[Problem to solve]
In the records that follow, find the line containing "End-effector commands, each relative" and the line containing "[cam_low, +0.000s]", then transcribe both and every line between them exactly, omitting pictures.

§ §

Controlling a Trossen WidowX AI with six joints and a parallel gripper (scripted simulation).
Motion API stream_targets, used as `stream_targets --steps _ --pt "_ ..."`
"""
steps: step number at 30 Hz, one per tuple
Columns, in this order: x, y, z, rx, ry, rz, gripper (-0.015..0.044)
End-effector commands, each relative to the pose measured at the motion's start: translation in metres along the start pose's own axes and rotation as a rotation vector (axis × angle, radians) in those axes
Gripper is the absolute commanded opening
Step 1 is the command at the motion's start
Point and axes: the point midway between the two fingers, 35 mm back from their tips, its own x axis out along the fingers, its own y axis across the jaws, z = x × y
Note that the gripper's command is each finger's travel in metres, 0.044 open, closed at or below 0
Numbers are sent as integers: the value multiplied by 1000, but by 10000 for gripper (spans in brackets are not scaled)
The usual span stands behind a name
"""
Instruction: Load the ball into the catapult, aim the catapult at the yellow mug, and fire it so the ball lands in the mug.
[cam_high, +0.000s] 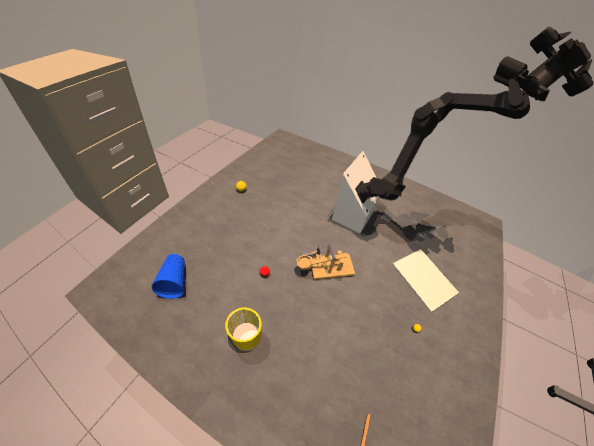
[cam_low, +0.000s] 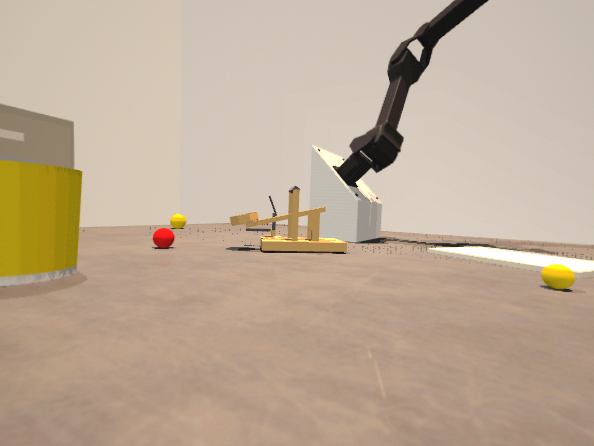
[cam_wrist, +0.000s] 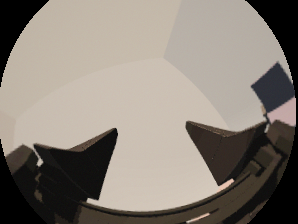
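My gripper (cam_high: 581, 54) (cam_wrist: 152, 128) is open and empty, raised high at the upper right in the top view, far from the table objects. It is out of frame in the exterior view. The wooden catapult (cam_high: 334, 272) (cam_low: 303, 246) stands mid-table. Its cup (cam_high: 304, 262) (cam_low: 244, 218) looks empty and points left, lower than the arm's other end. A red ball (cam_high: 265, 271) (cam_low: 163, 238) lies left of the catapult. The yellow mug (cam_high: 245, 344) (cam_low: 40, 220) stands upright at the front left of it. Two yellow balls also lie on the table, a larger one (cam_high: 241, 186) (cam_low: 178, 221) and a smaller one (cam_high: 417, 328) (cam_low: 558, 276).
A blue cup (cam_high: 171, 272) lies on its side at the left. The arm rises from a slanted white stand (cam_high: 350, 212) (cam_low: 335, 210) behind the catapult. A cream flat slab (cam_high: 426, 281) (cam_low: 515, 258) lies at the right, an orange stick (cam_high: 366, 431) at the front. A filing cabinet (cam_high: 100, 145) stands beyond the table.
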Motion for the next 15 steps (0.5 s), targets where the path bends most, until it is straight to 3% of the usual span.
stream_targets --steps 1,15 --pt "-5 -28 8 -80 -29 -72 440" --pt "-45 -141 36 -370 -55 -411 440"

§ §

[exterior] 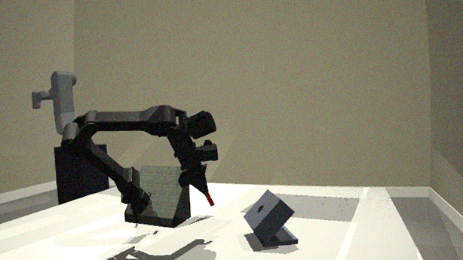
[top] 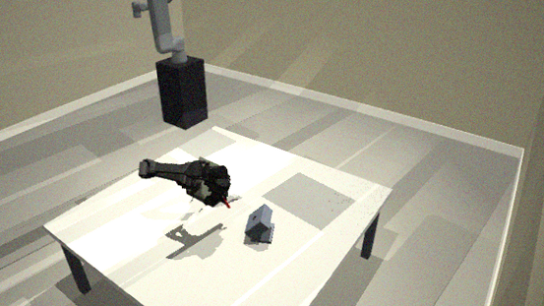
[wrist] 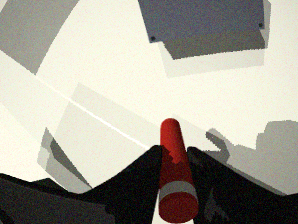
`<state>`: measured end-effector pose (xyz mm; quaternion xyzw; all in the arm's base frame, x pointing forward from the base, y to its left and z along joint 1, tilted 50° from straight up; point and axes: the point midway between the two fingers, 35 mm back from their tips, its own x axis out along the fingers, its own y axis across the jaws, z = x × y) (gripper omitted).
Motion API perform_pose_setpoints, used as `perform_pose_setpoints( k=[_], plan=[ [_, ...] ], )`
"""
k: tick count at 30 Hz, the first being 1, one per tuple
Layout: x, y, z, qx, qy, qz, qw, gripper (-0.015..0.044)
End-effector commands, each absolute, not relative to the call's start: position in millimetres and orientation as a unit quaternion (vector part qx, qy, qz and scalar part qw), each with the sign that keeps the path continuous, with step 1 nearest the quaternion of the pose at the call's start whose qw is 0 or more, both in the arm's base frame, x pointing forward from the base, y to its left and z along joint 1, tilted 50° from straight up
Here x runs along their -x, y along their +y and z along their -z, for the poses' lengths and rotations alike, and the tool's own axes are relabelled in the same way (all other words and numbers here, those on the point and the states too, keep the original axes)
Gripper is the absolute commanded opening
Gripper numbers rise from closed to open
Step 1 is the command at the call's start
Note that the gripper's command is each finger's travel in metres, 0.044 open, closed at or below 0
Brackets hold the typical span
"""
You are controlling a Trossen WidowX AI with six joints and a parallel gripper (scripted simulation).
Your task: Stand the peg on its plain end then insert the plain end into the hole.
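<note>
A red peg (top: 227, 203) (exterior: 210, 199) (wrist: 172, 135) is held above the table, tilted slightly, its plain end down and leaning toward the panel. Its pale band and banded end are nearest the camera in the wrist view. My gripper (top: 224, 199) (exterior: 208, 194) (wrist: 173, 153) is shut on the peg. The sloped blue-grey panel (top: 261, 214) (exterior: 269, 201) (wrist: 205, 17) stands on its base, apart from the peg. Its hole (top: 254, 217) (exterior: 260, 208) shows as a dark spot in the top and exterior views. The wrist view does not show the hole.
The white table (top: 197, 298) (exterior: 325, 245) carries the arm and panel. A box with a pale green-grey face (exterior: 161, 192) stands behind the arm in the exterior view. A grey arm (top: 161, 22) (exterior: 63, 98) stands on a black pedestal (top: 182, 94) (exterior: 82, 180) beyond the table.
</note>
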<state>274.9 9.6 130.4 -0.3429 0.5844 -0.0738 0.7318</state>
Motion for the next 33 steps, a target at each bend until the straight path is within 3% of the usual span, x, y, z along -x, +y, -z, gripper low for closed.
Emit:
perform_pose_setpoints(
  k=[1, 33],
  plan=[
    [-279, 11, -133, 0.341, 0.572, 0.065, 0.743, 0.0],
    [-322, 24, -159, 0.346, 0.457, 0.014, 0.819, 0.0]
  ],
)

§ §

[Task answer]
End-effector commands, each relative to the pose measured at the motion's start: translation in metres along the start pose's own axes and rotation as a rotation vector (axis × angle, radians) in those axes
Gripper is the absolute commanded opening
Step 1 is the command at the motion's start
Point and axes: the point midway between the two fingers, 35 mm back from their tips, its own x axis out along the fingers, its own y axis across the jaws, z = x × y
Note that the gripper's command is each finger's travel in metres, 0.044 open, closed at or below 0
Numbers are sent as integers: the value multiplied by 1000, but by 10000 for gripper (spans in brackets are not scaled)
The usual span stands behind a name
"""
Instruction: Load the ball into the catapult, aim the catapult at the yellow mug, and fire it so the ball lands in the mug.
[cam_high, +0.000s] 
[cam_low, +0.000s] 

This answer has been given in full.